LCQ13: Electronic platforms of unlicensed guesthouses
It has been reported that property owners renting out their residential units or rooms as home-stay lodgings through electronic platforms such as Airbnb has become increasingly popular. If the operators have not obtained a guesthouse licence in accordance with the Hotel and Guesthouse Accommodation Ordinance (Cap. 349) (HAGAO), such home-stay lodgings are unlicensed guesthouses. Some residents of private housing estates have relayed that some operators provide guests of their home-stay lodgings with resident cards so that the guests may use the facilities of the estate clubhouses, which undermines the interests of the residents. These residents have also pointed out that such home-stay lodgings cause security problems to the buildings where the lodgings are located, and the guests lodging there are unprotected. In this connection, will the Government inform this Council:
(1) whether it will step up its efforts to eradicate unlicensed guesthouses which let out sleeping accommodation through electronic platforms; if so, of the details; if not, the reasons for that;
(2) since there are comments that unlicensed guesthouses letting out sleeping accommodation only through electronic platforms has rendered it difficult for law enforcement officers to collect direct evidence relating to the operation of unlicensed guesthouses, and circumstantial evidence alone, such as advertisements and price lists, is insufficient for the conviction of the operators concerned, whether the review of HAGAO currently conducted by the Government has included exploring ways to resolve the difficulties of adducing evidence when instituting prosecutions against operators of unlicensed guesthouses; if so, of the details of the relevant proposals on legislative amendments and the implementation timetable; if not, the reasons for that;
(3) whether it has plans, by making reference to overseas practices, to regulate electronic platforms which provide matching service for sleeping accommodation being let out and introduce a regulatory regime for home-stay lodgings; if so, of the details; if not, the reasons for that;
(4) whether it will step up its publicity efforts to appeal to members of the public to report to the authorities when they suspect that some people are operating an unlicensed guesthouse in a residential unit; and
(5) whether it will step up its publicity efforts to remind property owners of the licensing requirements for operating a guesthouse and the possible legal consequences of operating an unlicensed guesthouse; if so, of the details; if not, the reasons for that?

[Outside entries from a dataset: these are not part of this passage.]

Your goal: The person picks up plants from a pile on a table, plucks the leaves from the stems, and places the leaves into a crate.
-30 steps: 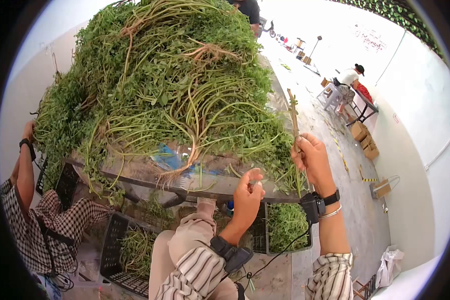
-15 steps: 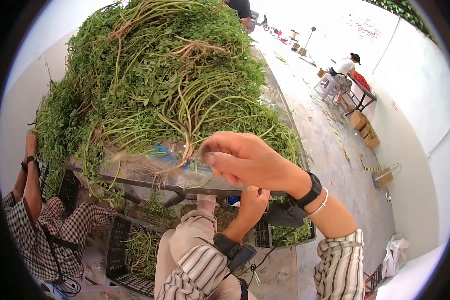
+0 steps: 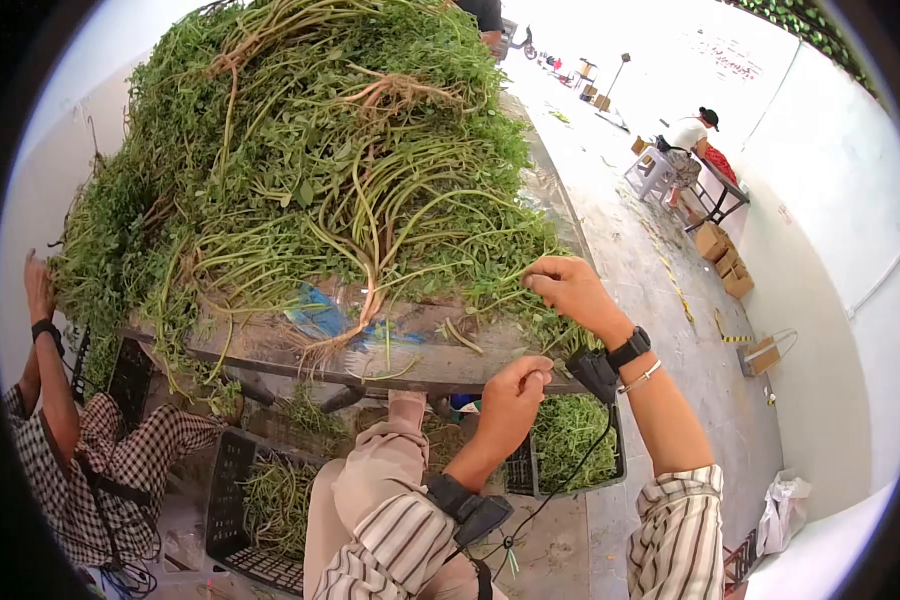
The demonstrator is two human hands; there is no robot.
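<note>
A tall heap of leafy green plants point(image 3: 310, 190) with long pale stems covers much of the wooden table point(image 3: 440, 368). My right hand point(image 3: 578, 296) is at the heap's right front edge, thumb and fingers pinched on a green stem. Near the table's front edge my left hand point(image 3: 513, 405) is closed, thumb against the curled fingers; whatever it may hold is hidden. One rooted plant point(image 3: 372, 285) lies in front of the heap, its brown roots toward me. A short loose stem piece point(image 3: 463, 337) rests on the boards between it and my hands.
Black crates with greens stand below, one left of my legs point(image 3: 232, 500) and one at right point(image 3: 575, 450). At far left a person in checked clothes point(image 3: 80, 480) reaches to the heap. Another person point(image 3: 685, 140) sits at a back table. Cardboard boxes point(image 3: 720, 255) line the wall.
My right hand has moved right, from above the table's front to the heap's right edge. The left hand has risen slightly. A short stem piece now shows on the boards.
</note>
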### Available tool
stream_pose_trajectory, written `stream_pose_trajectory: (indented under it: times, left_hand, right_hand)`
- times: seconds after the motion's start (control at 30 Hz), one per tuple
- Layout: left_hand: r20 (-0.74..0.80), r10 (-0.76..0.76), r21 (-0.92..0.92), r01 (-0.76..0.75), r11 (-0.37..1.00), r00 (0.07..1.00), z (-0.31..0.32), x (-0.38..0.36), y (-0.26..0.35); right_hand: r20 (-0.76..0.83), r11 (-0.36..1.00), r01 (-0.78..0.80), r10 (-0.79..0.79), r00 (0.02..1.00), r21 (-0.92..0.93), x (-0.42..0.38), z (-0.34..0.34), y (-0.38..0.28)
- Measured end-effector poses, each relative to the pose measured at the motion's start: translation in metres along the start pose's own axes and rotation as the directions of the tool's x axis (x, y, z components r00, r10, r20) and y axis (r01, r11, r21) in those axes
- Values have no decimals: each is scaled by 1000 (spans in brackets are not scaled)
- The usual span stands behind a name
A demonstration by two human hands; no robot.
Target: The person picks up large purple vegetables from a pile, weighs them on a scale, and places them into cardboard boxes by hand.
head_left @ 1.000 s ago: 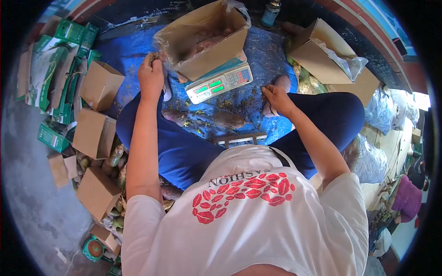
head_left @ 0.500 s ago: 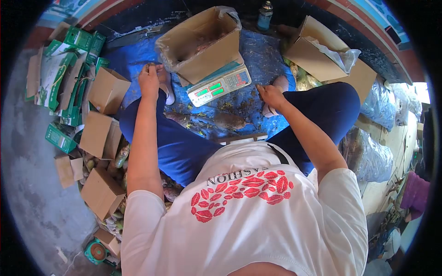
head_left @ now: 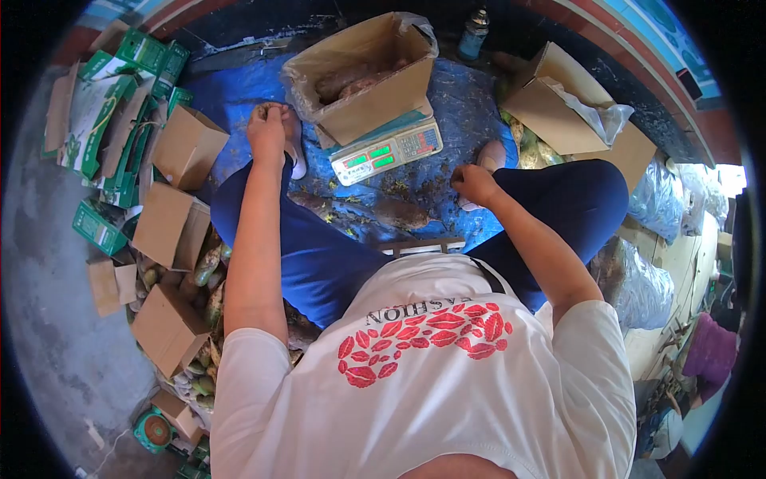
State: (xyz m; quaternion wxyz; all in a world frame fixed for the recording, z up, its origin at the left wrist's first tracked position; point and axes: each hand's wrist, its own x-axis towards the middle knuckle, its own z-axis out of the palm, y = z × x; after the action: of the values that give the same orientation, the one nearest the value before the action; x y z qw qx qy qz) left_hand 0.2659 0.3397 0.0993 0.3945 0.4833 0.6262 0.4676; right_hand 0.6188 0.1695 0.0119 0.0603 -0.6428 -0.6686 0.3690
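Observation:
My left hand (head_left: 268, 128) is closed, its fingers curled in above my left shoe, just left of an open cardboard box (head_left: 375, 100). Whatever may be inside those fingers is hidden. That box, lined with clear plastic and holding large brownish roots (head_left: 351, 81), rests on a digital scale (head_left: 388, 153) with lit green displays. My right hand (head_left: 475, 184) hangs by my right shoe (head_left: 491, 156), right of the scale; its fingers are also curled, and their inside cannot be seen. Elongated roots (head_left: 401, 213) lie on the blue tarp (head_left: 455, 104) between my legs.
Another lined carton (head_left: 550, 104) leans at the right, beside pale roots. Small open cartons (head_left: 171, 229) and roots line my left, with flattened green boxes (head_left: 104, 120) behind. A bottle (head_left: 473, 36) stands at the back wall. Plastic-wrapped bundles (head_left: 638, 283) lie to the right.
My right hand has drawn back slightly toward me, and its fingers have curled in. My left hand stays beside the box. The view has shifted a little.

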Motion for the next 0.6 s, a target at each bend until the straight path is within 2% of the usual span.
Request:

Operation of hotels and guesthouses in Hong Kong is regulated by the Hotel and Guesthouse Accommodation Ordinance (Cap. 349) (the Ordinance). The purpose is to ensure that premises intended to be used as hotels/guesthouses comply with the statutory standards in respect of building structure and fire safety in order to safeguard lodgers and members of the public. The Office of the Licensing Authority (OLA) under the Home Affairs Department (HAD) is responsible for administering the Ordinance, including issuing licences and performing enforcement duties.
My reply to the Dr Hon Quat's question is as follows:
(1) In order to enhance efforts in combating and raiding unlicensed hotels/guesthouses soliciting lodgers via online platforms, OLA has strengthened intelligence collection by forming a dedicated team to search information and intelligence on suspected unlicensed hotels/guesthouses through browsing webpages, mobile applications, social media, discussion fora, blogs, etc. Law enforcement officers of OLA will initiate follow-up investigation when information on unlicensed hotels/guesthouses is found. Prosecution will be instituted immediately if there is sufficient evidence that the premises concerned are involved in operation of unlicensed hotels/guesthouses.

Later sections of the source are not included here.